# Task to complete:
Reproduce each line below without any alteration.

# Available data:
□ □ □ □ □ □ □

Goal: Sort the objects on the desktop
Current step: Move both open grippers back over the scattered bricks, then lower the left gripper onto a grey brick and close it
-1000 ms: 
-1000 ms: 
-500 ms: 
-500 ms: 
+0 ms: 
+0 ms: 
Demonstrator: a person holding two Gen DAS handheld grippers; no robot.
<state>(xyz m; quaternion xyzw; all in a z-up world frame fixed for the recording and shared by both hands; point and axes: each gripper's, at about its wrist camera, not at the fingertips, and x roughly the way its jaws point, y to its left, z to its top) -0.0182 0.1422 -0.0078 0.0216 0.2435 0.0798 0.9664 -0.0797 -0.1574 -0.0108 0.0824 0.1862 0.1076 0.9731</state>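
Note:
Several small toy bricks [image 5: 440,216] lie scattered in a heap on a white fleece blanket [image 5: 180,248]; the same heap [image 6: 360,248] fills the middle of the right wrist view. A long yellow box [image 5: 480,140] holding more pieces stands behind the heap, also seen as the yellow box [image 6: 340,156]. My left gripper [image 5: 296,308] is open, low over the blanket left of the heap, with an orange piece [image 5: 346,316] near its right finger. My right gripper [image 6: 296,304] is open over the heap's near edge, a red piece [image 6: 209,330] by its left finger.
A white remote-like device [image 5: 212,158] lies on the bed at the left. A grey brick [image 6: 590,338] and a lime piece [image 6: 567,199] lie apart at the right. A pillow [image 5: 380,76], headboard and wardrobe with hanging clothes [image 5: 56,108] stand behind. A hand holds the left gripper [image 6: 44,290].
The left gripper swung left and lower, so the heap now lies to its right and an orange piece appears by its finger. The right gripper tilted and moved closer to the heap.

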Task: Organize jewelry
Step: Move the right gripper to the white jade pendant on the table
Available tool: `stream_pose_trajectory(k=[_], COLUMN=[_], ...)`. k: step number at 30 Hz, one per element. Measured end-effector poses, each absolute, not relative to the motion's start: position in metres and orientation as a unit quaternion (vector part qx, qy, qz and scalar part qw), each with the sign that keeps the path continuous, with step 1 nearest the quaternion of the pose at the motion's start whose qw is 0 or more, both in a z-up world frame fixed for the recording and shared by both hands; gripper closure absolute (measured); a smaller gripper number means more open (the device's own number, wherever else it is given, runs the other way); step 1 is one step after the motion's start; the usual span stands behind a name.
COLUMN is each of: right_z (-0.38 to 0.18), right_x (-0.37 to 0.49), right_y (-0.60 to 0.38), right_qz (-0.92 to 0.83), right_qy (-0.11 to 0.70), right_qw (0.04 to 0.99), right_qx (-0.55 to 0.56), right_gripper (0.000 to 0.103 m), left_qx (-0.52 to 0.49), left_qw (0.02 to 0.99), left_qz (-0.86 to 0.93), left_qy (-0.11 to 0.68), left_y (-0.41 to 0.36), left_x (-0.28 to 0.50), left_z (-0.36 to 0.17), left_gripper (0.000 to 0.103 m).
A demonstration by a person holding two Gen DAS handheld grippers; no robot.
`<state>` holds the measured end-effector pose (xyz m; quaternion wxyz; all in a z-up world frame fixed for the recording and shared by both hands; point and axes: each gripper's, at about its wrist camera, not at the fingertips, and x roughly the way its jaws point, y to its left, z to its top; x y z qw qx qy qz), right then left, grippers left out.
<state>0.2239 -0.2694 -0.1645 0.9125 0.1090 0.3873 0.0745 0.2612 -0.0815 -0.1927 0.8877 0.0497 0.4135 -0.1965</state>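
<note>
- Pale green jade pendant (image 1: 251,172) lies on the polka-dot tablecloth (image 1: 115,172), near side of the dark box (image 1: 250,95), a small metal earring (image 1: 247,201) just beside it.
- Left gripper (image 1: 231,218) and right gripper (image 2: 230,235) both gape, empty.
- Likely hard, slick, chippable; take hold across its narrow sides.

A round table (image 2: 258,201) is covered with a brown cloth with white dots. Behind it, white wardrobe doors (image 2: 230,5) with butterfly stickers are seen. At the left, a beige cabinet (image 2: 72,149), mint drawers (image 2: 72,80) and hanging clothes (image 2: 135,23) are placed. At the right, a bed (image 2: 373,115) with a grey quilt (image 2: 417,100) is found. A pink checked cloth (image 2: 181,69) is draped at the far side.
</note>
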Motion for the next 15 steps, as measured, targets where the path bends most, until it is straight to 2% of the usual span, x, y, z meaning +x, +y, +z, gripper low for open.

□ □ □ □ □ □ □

# Your response:
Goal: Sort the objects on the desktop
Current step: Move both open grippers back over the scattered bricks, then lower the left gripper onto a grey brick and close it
-1000 ms: 
-1000 ms: 
-500 ms: 
-500 ms: 
+0 ms: 
+0 ms: 
Demonstrator: a person holding two Gen DAS handheld grippers; no robot.
<state>(xyz m; quaternion xyzw; all in a z-up world frame fixed for the recording and shared by both hands; point and axes: each gripper's, at about its wrist camera, not at the fingertips, and x roughly the way its jaws point, y to its left, z to its top) -0.0182 0.1422 -0.0078 0.0216 0.2435 0.0798 0.9664 -0.0797 -0.1574 -0.0108 0.0824 0.1862 0.1076 0.9731</state>
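Note:
Several small toy bricks [image 5: 440,216] lie scattered in a heap on a white fleece blanket [image 5: 180,248]; the same heap [image 6: 360,248] fills the middle of the right wrist view. A long yellow box [image 5: 480,140] holding more pieces stands behind the heap, also seen as the yellow box [image 6: 340,156]. My left gripper [image 5: 296,308] is open, low over the blanket left of the heap, with an orange piece [image 5: 346,316] near its right finger. My right gripper [image 6: 296,304] is open over the heap's near edge, a red piece [image 6: 209,330] by its left finger.
A white remote-like device [image 5: 212,158] lies on the bed at the left. A grey brick [image 6: 590,338] and a lime piece [image 6: 567,199] lie apart at the right. A pillow [image 5: 380,76], headboard and wardrobe with hanging clothes [image 5: 56,108] stand behind. A hand holds the left gripper [image 6: 44,290].
The left gripper swung left and lower, so the heap now lies to its right and an orange piece appears by its finger. The right gripper tilted and moved closer to the heap.
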
Task: Organize jewelry
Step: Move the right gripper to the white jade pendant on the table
Available tool: `stream_pose_trajectory(k=[_], COLUMN=[_], ...)`. k: step number at 30 Hz, one per element. Measured end-effector poses, each absolute, not relative to the motion's start: position in metres and orientation as a unit quaternion (vector part qx, qy, qz and scalar part qw), each with the sign that keeps the path continuous, with step 1 nearest the quaternion of the pose at the motion's start whose qw is 0 or more, both in a z-up world frame fixed for the recording and shared by both hands; gripper closure absolute (measured); a smaller gripper number means more open (the device's own number, wherever else it is given, runs the other way); step 1 is one step after the motion's start; the usual span stands behind a name.
COLUMN is each of: right_z (-0.38 to 0.18), right_x (-0.37 to 0.49), right_y (-0.60 to 0.38), right_qz (-0.92 to 0.83), right_qy (-0.11 to 0.70), right_qw (0.04 to 0.99), right_qx (-0.55 to 0.56), right_gripper (0.000 to 0.103 m), left_qx (-0.52 to 0.49), left_qw (0.02 to 0.99), left_qz (-0.86 to 0.93), left_qy (-0.11 to 0.68), left_y (-0.41 to 0.36), left_x (-0.28 to 0.50), left_z (-0.36 to 0.17), left_gripper (0.000 to 0.103 m).
A demonstration by a person holding two Gen DAS handheld grippers; no robot.
`<state>` holds the measured end-effector pose (xyz m; quaternion wxyz; all in a z-up world frame fixed for the recording and shared by both hands; point and axes: each gripper's, at about its wrist camera, not at the fingertips, and x roughly the way its jaws point, y to its left, z to its top; x y z qw qx qy qz), right then left, grippers left out.
<state>0.2239 -0.2694 -0.1645 0.9125 0.1090 0.3873 0.0745 0.2612 -0.0815 -0.1927 0.8877 0.0497 0.4135 -0.1965</state>
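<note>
- Pale green jade pendant (image 1: 251,172) lies on the polka-dot tablecloth (image 1: 115,172), near side of the dark box (image 1: 250,95), a small metal earring (image 1: 247,201) just beside it.
- Left gripper (image 1: 231,218) and right gripper (image 2: 230,235) both gape, empty.
- Likely hard, slick, chippable; take hold across its narrow sides.

A round table (image 2: 258,201) is covered with a brown cloth with white dots. Behind it, white wardrobe doors (image 2: 230,5) with butterfly stickers are seen. At the left, a beige cabinet (image 2: 72,149), mint drawers (image 2: 72,80) and hanging clothes (image 2: 135,23) are placed. At the right, a bed (image 2: 373,115) with a grey quilt (image 2: 417,100) is found. A pink checked cloth (image 2: 181,69) is draped at the far side.
</note>
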Motion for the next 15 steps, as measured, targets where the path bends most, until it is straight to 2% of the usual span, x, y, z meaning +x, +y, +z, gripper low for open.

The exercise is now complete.